Action item: Reproduce, exactly and only, the lines of the data that follows from the one containing "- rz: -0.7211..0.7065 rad" down to the one containing "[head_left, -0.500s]", without pictures.

-- The data follows --

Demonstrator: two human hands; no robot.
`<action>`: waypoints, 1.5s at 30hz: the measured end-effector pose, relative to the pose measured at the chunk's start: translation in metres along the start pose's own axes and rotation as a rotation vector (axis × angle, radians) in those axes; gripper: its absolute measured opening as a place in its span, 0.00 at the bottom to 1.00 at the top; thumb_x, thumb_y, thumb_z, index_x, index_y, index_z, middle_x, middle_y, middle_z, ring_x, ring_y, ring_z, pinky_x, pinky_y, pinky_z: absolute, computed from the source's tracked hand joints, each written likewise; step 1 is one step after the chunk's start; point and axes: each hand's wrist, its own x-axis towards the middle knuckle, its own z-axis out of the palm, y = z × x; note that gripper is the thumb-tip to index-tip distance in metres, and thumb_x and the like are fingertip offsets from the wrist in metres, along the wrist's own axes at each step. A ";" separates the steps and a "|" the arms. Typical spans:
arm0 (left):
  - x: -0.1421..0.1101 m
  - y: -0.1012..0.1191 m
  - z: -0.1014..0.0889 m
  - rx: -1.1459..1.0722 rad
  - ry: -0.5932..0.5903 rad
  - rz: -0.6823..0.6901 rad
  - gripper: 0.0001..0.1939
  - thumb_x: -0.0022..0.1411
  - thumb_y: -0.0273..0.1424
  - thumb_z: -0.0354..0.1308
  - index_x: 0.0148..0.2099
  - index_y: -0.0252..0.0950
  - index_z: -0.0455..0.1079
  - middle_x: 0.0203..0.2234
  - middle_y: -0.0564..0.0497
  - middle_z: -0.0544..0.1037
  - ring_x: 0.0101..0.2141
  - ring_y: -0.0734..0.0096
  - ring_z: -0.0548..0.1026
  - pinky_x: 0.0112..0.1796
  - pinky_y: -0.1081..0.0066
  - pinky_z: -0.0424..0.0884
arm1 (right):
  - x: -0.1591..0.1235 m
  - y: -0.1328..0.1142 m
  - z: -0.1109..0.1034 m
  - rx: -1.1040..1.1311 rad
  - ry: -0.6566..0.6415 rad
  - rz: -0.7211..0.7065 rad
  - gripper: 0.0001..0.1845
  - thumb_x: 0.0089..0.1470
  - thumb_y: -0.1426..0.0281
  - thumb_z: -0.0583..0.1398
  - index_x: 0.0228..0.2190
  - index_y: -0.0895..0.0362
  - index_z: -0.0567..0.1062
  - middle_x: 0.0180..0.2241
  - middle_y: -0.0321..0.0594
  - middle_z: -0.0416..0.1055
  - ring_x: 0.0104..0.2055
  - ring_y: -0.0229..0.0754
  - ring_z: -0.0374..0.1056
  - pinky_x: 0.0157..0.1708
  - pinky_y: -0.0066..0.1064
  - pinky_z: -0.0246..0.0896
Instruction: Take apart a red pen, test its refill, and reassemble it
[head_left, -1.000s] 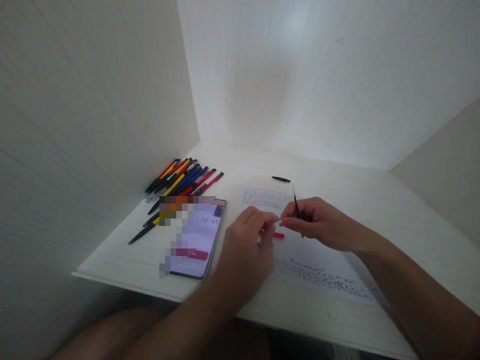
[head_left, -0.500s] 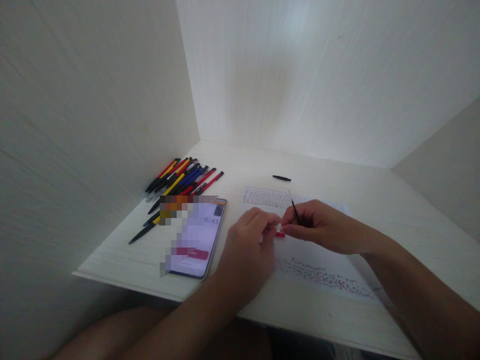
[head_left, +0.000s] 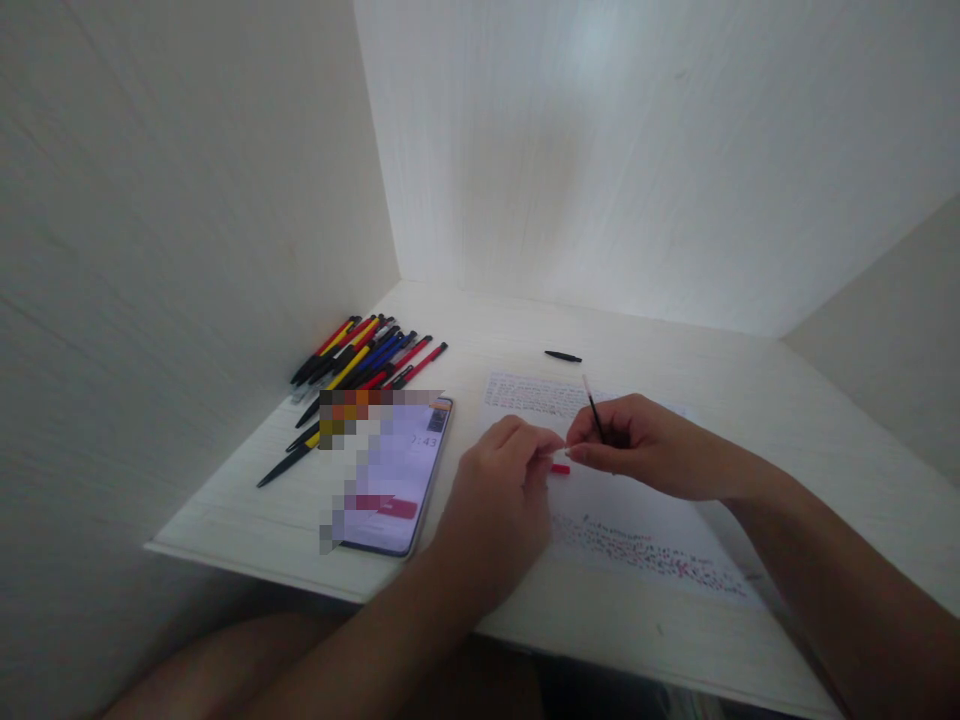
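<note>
Across a pale wood-grain desk (head_left: 480, 335) lies a white paper sheet covered in handwriting (head_left: 637, 505), with a large-screened smartphone (head_left: 401, 480) and a heap of red, yellow, blue and black plastic pens (head_left: 367, 365) to its left. Over the sheet, the left hand (head_left: 502, 490) and right hand (head_left: 641, 448) meet with fingertips pinched nearly closed on a tiny whitish piece (head_left: 566, 453), its exact shape unclear, while a slender dark ink refill (head_left: 594, 410) slants up from the right hand's curled fingers. A tapered black plastic pen part (head_left: 562, 356) lies beyond the sheet, and a short red piece (head_left: 560, 469) shows just beside the left fingertips.
</note>
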 end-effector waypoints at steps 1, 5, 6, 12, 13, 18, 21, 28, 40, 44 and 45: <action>0.000 0.000 0.000 0.002 -0.011 0.001 0.09 0.60 0.16 0.54 0.37 0.33 0.70 0.31 0.49 0.74 0.32 0.69 0.70 0.33 0.70 0.67 | 0.000 -0.001 0.000 -0.001 -0.001 0.001 0.14 0.59 0.58 0.60 0.32 0.56 0.75 0.23 0.31 0.64 0.23 0.34 0.54 0.21 0.28 0.47; -0.001 0.001 -0.001 0.010 -0.029 0.010 0.09 0.61 0.16 0.54 0.38 0.34 0.70 0.32 0.49 0.75 0.32 0.68 0.72 0.33 0.69 0.67 | -0.001 -0.002 0.001 -0.022 -0.018 -0.001 0.13 0.58 0.59 0.60 0.33 0.56 0.76 0.23 0.32 0.64 0.23 0.33 0.54 0.21 0.28 0.47; -0.001 0.001 0.000 0.009 -0.029 0.009 0.09 0.61 0.16 0.53 0.38 0.34 0.70 0.32 0.49 0.75 0.33 0.68 0.72 0.34 0.69 0.68 | -0.001 -0.002 0.001 -0.028 -0.017 -0.005 0.13 0.58 0.59 0.60 0.33 0.56 0.76 0.23 0.32 0.64 0.23 0.33 0.54 0.21 0.28 0.47; 0.000 -0.001 0.000 0.003 -0.013 -0.005 0.09 0.61 0.16 0.53 0.37 0.34 0.69 0.32 0.48 0.75 0.33 0.68 0.71 0.34 0.69 0.68 | -0.001 0.000 -0.001 -0.049 0.004 -0.018 0.10 0.58 0.62 0.60 0.32 0.55 0.76 0.23 0.32 0.65 0.24 0.34 0.55 0.22 0.29 0.47; 0.000 -0.001 0.000 0.002 -0.015 -0.004 0.09 0.61 0.16 0.53 0.37 0.34 0.70 0.32 0.49 0.75 0.33 0.69 0.71 0.34 0.69 0.68 | -0.001 0.000 -0.001 -0.052 0.003 -0.018 0.10 0.58 0.62 0.60 0.32 0.55 0.76 0.23 0.32 0.65 0.24 0.34 0.55 0.22 0.28 0.47; -0.001 0.002 -0.002 0.016 -0.032 -0.002 0.09 0.61 0.16 0.55 0.38 0.33 0.71 0.32 0.48 0.76 0.32 0.69 0.72 0.33 0.69 0.68 | 0.000 -0.001 0.001 -0.069 -0.001 -0.004 0.12 0.57 0.59 0.61 0.33 0.55 0.77 0.22 0.31 0.63 0.23 0.34 0.54 0.21 0.28 0.45; -0.001 0.003 -0.001 0.034 -0.047 -0.013 0.09 0.60 0.16 0.55 0.38 0.34 0.71 0.31 0.49 0.76 0.32 0.68 0.73 0.33 0.69 0.68 | 0.000 -0.002 0.001 -0.095 -0.010 0.003 0.13 0.56 0.58 0.62 0.32 0.55 0.77 0.21 0.31 0.63 0.23 0.34 0.53 0.21 0.28 0.44; -0.002 -0.004 0.003 -0.009 0.041 0.001 0.08 0.59 0.18 0.59 0.38 0.36 0.71 0.31 0.51 0.78 0.33 0.67 0.75 0.34 0.67 0.71 | -0.001 -0.003 -0.001 -0.069 -0.014 -0.017 0.15 0.56 0.56 0.61 0.33 0.54 0.79 0.20 0.32 0.62 0.22 0.35 0.53 0.22 0.29 0.46; -0.003 -0.006 0.004 -0.073 0.037 -0.026 0.12 0.56 0.19 0.64 0.41 0.36 0.72 0.32 0.52 0.80 0.31 0.71 0.77 0.35 0.70 0.75 | -0.001 -0.005 0.000 -0.058 -0.060 -0.035 0.18 0.55 0.53 0.61 0.32 0.54 0.79 0.20 0.32 0.63 0.23 0.35 0.54 0.23 0.29 0.48; -0.003 -0.006 0.004 -0.057 0.011 -0.053 0.14 0.57 0.22 0.65 0.46 0.37 0.71 0.33 0.51 0.80 0.33 0.69 0.77 0.37 0.67 0.76 | 0.000 -0.003 -0.004 -0.086 -0.062 -0.049 0.17 0.56 0.54 0.61 0.31 0.55 0.78 0.21 0.32 0.64 0.24 0.35 0.56 0.24 0.29 0.50; -0.003 -0.007 0.004 -0.032 0.004 -0.054 0.15 0.57 0.22 0.64 0.47 0.36 0.71 0.34 0.50 0.79 0.34 0.68 0.77 0.38 0.65 0.75 | 0.000 -0.003 -0.005 -0.092 -0.048 -0.048 0.17 0.57 0.55 0.61 0.30 0.56 0.77 0.22 0.32 0.64 0.25 0.35 0.56 0.24 0.29 0.50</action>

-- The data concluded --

Result of the exercise:
  - rz: -0.7211..0.7065 rad
  - gripper: 0.0001..0.1845
  - thumb_x: 0.0089..0.1470
  - thumb_y: -0.1426..0.0281
  - thumb_z: -0.0583..0.1398
  - index_x: 0.0228..0.2190
  - index_y: -0.0895..0.0362
  - index_z: -0.0567..0.1062
  - middle_x: 0.0180..0.2241
  - middle_y: -0.0321..0.0594
  - middle_z: -0.0416..0.1055
  - ring_x: 0.0104..0.2055
  - ring_y: -0.0229..0.0754
  - ring_z: -0.0374..0.1056
  - pinky_x: 0.0157..0.1708
  - pinky_y: -0.0066..0.1064
  - pinky_z: -0.0246..0.0896
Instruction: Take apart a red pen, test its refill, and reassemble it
[head_left, -1.000s] 
[head_left, -0.500s] 

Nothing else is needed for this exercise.